1. A fuel cell filter capable of remarkably improving dehumidification performance is characterized in that the air inlet dehumidification filter is of a three-layer coaxial bottle-shaped shell structure and sequentially comprises an inner shell (3), a middle shell (4) and an outer shell (5) from inside to outside, the inner shell (3) is rotatably connected with the middle shell (4), the middle shell (4) is rotatably connected with the outer shell (5), and a double-rotor permanent magnet motor is arranged between the inner shell (3) and the middle shell (4); the upper parts of the inner shell (3) and the middle shell (4) are respectively provided with an annular chute, and the annular chutes are internally provided with buckle combination teeth for being combined with the sliding buckles (2); the inner wall of the inner shell (3) is fixedly connected with a spiral clapboard (15) through a bracket (17) with a gap, and a through hole (11) is arranged on the inner shell (3) below the bracket (17); a water absorbing material (14) is filled between the outer edge of the spiral partition plate (15) and the inner shell (3), and a harmful gas adsorbing material (21) is filled in the inner shell (3) above the water absorbing material (14); a humidity sensor (23) is arranged on the inner side of the bottom of the middle shell (4); an air inlet (10) is arranged on the middle shell (4), and an air inlet (16) is arranged on the shell (5).

2. The fuel cell filter for remarkably improving dehumidification performance according to claim 1, wherein the annular sliding groove comprises an annular sliding groove A (26) and an annular sliding groove B (27), the annular sliding groove A (26) is arranged at the upper part of the inner shell (3), the annular sliding groove B (27) is arranged at the upper part of the middle shell (4), the position of the annular sliding groove A (26) is higher than that of the annular sliding groove B (27), the top of the annular sliding groove A (26) is provided with a snap-fit engaging tooth A (24), and the bottom of the annular sliding groove B (27) is provided with a snap-fit engaging tooth B (25).

3. The fuel cell filter for remarkably improving the dehumidifying performance as claimed in claim 1, wherein the bottom of the middle case (4) is provided with a plurality of lobes (18), and the inner periphery of the middle case (4) is provided with a self-cleaning channel (13); a sewage draining outlet (20) is arranged at the bottom end of the shell (5).

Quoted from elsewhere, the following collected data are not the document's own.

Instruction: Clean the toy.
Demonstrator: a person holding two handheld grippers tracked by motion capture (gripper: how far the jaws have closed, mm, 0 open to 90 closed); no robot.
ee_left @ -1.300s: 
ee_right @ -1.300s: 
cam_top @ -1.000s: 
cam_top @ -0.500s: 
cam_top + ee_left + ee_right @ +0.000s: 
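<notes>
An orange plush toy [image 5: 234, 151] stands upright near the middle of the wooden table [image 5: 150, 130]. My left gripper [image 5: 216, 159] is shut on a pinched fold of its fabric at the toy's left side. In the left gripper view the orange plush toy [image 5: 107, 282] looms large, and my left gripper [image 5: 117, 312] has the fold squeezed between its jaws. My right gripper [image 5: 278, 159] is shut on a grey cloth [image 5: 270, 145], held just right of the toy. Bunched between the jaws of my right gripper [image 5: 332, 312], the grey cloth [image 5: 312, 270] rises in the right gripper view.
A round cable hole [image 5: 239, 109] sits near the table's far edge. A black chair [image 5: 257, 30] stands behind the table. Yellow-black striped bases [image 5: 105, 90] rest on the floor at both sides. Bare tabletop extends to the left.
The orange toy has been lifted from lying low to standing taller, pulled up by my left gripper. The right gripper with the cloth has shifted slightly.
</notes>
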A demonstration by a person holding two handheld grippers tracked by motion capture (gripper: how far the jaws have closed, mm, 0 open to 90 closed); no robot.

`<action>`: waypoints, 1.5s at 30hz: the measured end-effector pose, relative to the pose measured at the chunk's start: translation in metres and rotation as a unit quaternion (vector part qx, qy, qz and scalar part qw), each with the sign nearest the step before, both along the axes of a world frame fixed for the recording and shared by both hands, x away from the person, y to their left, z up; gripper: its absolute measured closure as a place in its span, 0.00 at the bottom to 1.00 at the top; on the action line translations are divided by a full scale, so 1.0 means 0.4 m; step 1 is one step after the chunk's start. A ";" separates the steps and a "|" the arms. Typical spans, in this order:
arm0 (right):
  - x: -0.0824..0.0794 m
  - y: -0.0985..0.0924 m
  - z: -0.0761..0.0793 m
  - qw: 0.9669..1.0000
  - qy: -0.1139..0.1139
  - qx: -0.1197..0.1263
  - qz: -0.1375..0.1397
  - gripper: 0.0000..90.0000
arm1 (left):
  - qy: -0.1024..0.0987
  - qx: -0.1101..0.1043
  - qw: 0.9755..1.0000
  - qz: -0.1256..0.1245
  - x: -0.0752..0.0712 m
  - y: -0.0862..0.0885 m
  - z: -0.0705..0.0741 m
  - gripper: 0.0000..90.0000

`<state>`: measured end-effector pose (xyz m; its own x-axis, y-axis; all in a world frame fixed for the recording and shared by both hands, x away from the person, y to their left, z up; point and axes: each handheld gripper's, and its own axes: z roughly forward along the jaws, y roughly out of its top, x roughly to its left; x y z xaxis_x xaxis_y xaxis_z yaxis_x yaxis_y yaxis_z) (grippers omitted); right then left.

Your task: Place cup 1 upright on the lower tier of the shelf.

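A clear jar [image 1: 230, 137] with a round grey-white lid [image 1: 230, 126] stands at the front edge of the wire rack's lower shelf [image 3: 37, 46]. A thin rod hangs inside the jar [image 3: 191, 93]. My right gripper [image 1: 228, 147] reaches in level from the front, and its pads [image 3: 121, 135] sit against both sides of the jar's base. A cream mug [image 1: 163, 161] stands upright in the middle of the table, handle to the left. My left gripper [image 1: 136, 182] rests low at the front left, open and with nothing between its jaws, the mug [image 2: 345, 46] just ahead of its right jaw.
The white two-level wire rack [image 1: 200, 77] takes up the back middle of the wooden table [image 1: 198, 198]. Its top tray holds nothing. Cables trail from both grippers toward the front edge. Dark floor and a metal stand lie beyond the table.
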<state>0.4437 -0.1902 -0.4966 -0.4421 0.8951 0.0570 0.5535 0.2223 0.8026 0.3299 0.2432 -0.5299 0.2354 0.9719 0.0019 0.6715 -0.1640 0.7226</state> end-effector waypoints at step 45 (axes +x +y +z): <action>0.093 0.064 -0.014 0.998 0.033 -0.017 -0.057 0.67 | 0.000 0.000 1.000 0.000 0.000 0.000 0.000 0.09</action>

4. The fuel cell filter with the remarkably improved dehumidifying performance as claimed in claim 1, wherein the middle case (4) is provided on an inner wall thereof with a spiral ridge (12), and the air inlet (10) is provided on the middle case (4) above the spiral ridge (12).

5. The fuel cell filter with the remarkably improved dehumidifying performance as claimed in claim 1, wherein the slide fastener (2) is connected by a servo motor (1), and the servo motor (1) is controlled by a controller.

6. A dehumidification filtering method for a fuel cell filter with significantly improved dehumidification performance according to any one of claims 1 to 5, wherein air containing various impurities enters from the air inlet (16) and the spiral channel inside the middle housing (4) in sequence, and the separated housing enters the spiral channel inside the inner housing (3) and finally flows out of the filter.

7. The dehumidification filtering method according to claim 6, wherein the controller controls the position of the sliding buckle (2) according to the air humidity during the dehumidification filtering process to adjust the rotation speed of the inner shell (3) or the middle layer shell (4).

8. The dehumidification filtering method according to claim 6, wherein the sliding buckle (2) is located at a middle position of the annular chute A (26) and the annular chute B (27) when the air is extremely humid.

9. The dehumidification filtering method according to claim 6, wherein the sliding buckle (2) is combined with the buckle combination tooth A (24) when the air is humid.

10. The dehumidification filtering method according to claim 6, wherein the slide fastener (2) is engaged with the fastener engaging teeth B (25) when the air is not humid.